Effect of vitamin D supplements on MS activity

People with MS are often advised to take high doses of vitamin D, but there’s been very little research to assess what effect this might have. Two recent clinical trials (CHOLINE and SOLAR) investigated the effect of vitamin D supplements in people with relapsing remitting MS already taking a disease modifying drug.

CHOLINE: 129 participants already taking Rebif (beta interferon 1a) and with low blood levels of vitamin D were recruited at 27 MS clinics in France. They were randomly assigned to take either 100,000 IU vitamin D3 (equivalent to about 7,000 IU/day) or placebo, once a fortnight for just under two years. The main measure of the study was a change in the number of relapses.

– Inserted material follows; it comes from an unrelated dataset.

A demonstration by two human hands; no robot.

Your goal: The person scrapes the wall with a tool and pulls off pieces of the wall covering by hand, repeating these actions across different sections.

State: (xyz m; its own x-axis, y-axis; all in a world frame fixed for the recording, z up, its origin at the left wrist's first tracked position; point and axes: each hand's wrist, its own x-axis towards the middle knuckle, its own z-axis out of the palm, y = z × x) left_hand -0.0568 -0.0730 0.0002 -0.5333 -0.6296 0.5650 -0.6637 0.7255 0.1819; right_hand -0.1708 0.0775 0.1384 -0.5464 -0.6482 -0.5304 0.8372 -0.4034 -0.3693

SOLAR: 229 participants already taking Rebif were recruited from 40 MS clinics in Europe and assigned to take either 14,000 IU vitamin D or placebo each day for just under one year. The main measure was the proportion of people at week 48 with no evidence of disease activity (NEDA), a measure which combines no relapses, no increase in disability and no new lesions seen on MRI scans.

Neither study was able to show a clear benefit from taking vitamin D as an add-on to disease modifying drugs but did show some improvements in MRI measures, indicating there may be some improvements in MS activity.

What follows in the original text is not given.